Tentunya, Indonesia harus mampu mendorong kerja sama lebih nyata dengan negara-negara Asia Afrika. Sejauh ini, negara-negara di kedua benua ini memiliki potensi yang sangat besar. Lihat saja dari jumlah populasi penduduknya. Sebanyak 75 persen penduduk dunia tercatat berada di Asia Afrika. Menariknya lagi, ada sekitar 1 miliar warga Asia Afrika itu berasal dari kelas menengah. Kemudian total PDB kawasan ini mencapai 21 triliun dolar AS, atau sepertiga dari PDB dunia. Lantas lebih memikat, beberapa negara KAA masuk dalam 10 besar negara dengan PDB terbesar dunia seperti Cina, India, Indonesia, dan Jepang.
Jadi rasanya momentum penyelenggaraan KAA yang lalu menjadi sangat bermakna bagi negara-negara yang ada di kawasan Afrika dan Asia, khususnya Indonesia.
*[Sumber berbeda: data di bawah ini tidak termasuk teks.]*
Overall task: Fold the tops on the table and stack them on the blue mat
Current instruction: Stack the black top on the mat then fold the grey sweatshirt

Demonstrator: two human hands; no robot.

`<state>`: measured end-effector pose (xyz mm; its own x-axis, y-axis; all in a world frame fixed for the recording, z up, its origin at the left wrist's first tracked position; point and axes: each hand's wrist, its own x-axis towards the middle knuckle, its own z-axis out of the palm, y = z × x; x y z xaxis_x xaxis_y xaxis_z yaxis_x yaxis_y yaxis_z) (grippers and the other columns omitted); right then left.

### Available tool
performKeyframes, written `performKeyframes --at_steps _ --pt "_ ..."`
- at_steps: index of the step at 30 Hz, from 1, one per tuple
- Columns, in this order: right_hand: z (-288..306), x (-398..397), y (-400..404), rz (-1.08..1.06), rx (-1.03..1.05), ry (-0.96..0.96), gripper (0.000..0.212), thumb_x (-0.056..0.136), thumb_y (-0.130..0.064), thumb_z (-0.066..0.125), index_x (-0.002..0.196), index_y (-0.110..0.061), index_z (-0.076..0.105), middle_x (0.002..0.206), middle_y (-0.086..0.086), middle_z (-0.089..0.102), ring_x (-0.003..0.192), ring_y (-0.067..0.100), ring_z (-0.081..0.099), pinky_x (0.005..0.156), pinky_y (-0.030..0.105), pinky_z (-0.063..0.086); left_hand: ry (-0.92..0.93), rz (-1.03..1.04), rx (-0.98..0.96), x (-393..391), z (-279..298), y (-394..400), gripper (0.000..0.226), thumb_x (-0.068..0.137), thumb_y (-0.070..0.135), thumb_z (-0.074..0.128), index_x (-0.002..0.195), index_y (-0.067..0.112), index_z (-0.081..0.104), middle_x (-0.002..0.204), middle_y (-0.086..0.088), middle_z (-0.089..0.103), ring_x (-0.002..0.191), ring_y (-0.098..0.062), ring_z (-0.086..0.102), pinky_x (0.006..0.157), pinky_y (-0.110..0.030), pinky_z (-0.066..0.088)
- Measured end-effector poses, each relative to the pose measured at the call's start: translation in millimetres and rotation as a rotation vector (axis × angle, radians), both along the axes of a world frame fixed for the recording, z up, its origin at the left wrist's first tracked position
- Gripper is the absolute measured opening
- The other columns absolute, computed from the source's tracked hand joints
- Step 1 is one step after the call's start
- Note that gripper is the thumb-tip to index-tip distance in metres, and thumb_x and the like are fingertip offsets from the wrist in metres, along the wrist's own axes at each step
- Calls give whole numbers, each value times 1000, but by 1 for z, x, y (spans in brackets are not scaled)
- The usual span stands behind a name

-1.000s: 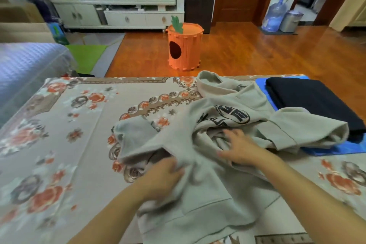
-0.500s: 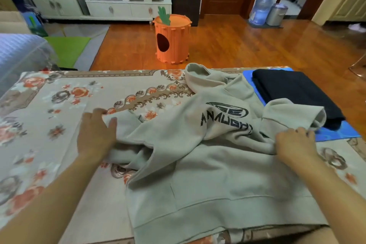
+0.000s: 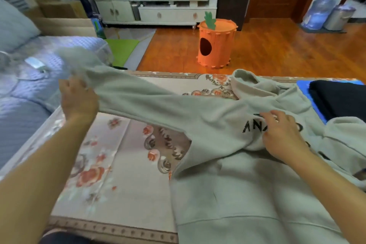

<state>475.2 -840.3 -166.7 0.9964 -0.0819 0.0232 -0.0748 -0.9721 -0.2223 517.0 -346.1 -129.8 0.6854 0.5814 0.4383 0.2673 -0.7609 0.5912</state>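
A grey hoodie [image 3: 227,188] with black chest lettering lies face up on the flowered table [image 3: 118,174]. My left hand [image 3: 78,98] grips its left sleeve near the cuff and holds it stretched out, lifted above the table's left edge. My right hand [image 3: 281,134] lies on the chest print with fingers spread, pressing the cloth down. The hood [image 3: 249,83] points to the far edge. The other sleeve is bunched at the right. A folded black top [image 3: 336,99] rests on the blue mat [image 3: 305,89] at the far right.
A bed with a bluish cover [image 3: 25,77] stands close to the table's left side. Beyond the far edge, on the wooden floor, sits an orange carrot-shaped bin [image 3: 215,45]. A white cabinet [image 3: 158,10] lines the back wall.
My left hand has pulled the left sleeve out and up to the left, off the table. My right hand moved from the right sleeve onto the chest print. The view swung left.
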Motion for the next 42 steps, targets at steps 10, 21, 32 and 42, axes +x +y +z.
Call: performKeyframes --at_steps 10,21,32,42 --pt "-28 -26 11 262 -80 71 56 85 -25 70 139 -23 56 152 13 39 138 36 31 116 48 28 621 -457 -203 -61 -93 -114 58 98 50 56 147 20 47 139 -9 59 129 -33 52 106 -40 40" --pt "-62 -132 -109 -218 -298 -70 36 81 -25 65 109 -2 61 105 27 54 95 44 49 83 54 45 666 -511 5 -120 -110 -230 78 102 36 42 160 32 -11 157 -16 34 123 -48 52 97 -55 43" --pt "-75 -139 -131 -523 50 -40 71 94 -29 58 154 -21 22 161 13 10 143 44 19 113 57 29 476 -295 -128 -112 -88 -172 46 97 10 50 140 18 37 115 -33 61 105 -54 58 85 -52 42" --pt "-70 -159 -79 -182 103 -347 45 85 -11 57 130 -12 51 131 13 43 117 29 41 99 45 42 410 -934 370 -162 -104 -126 44 87 57 62 114 22 64 116 -1 56 109 -26 52 92 -40 44"
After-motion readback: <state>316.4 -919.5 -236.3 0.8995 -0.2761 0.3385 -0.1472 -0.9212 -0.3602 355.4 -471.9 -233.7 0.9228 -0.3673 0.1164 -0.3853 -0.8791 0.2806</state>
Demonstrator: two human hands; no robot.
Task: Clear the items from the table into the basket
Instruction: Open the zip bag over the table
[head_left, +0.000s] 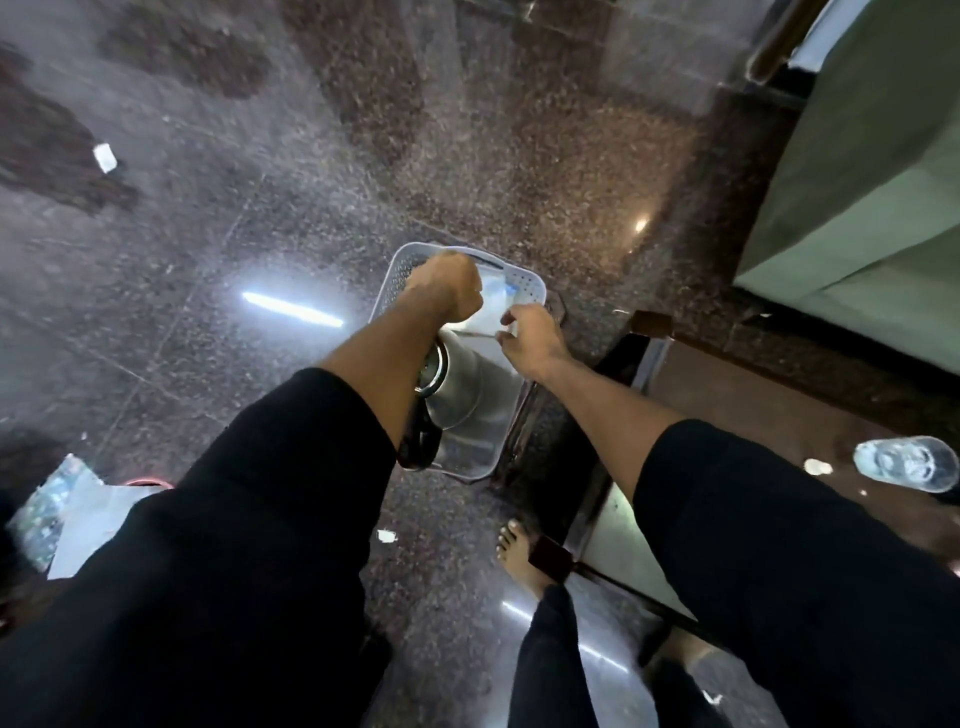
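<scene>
A white perforated basket (524, 283) stands on the floor below me. A steel pot (467, 387) lies on its side in it, with a dark handle (418, 447) at the near end. Above the basket's far end both hands hold a clear plastic packet (496, 299) with a blue mark. My left hand (447, 288) is curled in a fist round the packet's left side. My right hand (530, 340) pinches its right edge with the fingertips. An empty glass tumbler (906, 463) stands on the dark table (727, 384) at the right.
The floor is polished speckled stone. Paper and plastic sheets (67, 504) lie at the lower left, and a white scrap (105, 157) at the far left. A green-covered piece of furniture (857, 182) fills the upper right. My bare foot (519, 553) stands beside the table leg.
</scene>
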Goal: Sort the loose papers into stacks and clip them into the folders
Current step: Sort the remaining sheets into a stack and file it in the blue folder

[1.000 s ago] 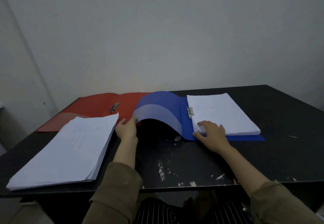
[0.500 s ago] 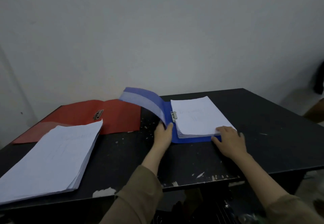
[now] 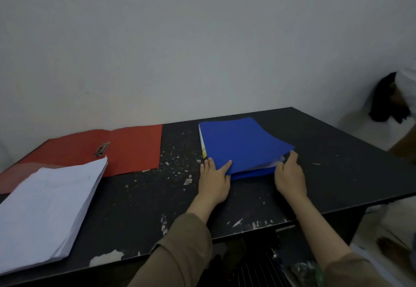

Pemberian liontin pancawarna itu rasanya bisa menjadi sebuah tool kits untuk memasarkan Indonesia.
Tak ketinggalan, makna dari pemberian liontin batu akik ini memiliki nilai strategis juga bagi para pelaku usaha kecil menengah (UKM) negeri ini untuk menggarap pasar luar. Bukankah demam batu akik yang tengah mengharu biru di negeri ini semakin menambah para pelaku UKM? Di sinilah peran penting yang terselip. Ibarat pepatah, apa yang dilakukan pemerintah kali ini bagaikan sambil menyelam minum air.
Mari kita sampaikan bahwa Indonesia sekarang ini sudah berbeda dari Indonesia 60 tahun silam. Perjalanan Indonesia mungkin sudah melewati proses seperti liontin pancawarna yang indah itu. Dari sebuah bongkahan batu, dipotong, dibentuk, digosok, dan dipoles hingga menjadi sebuah liontin pancawarna yang sangat indah. Demikian pula Indonesia yang sempat mengalami penjajahan, suksesi kepemimpinan, krisis moneter, krisis finansial, dan baru saja melewati proses demokrasi dengan aman.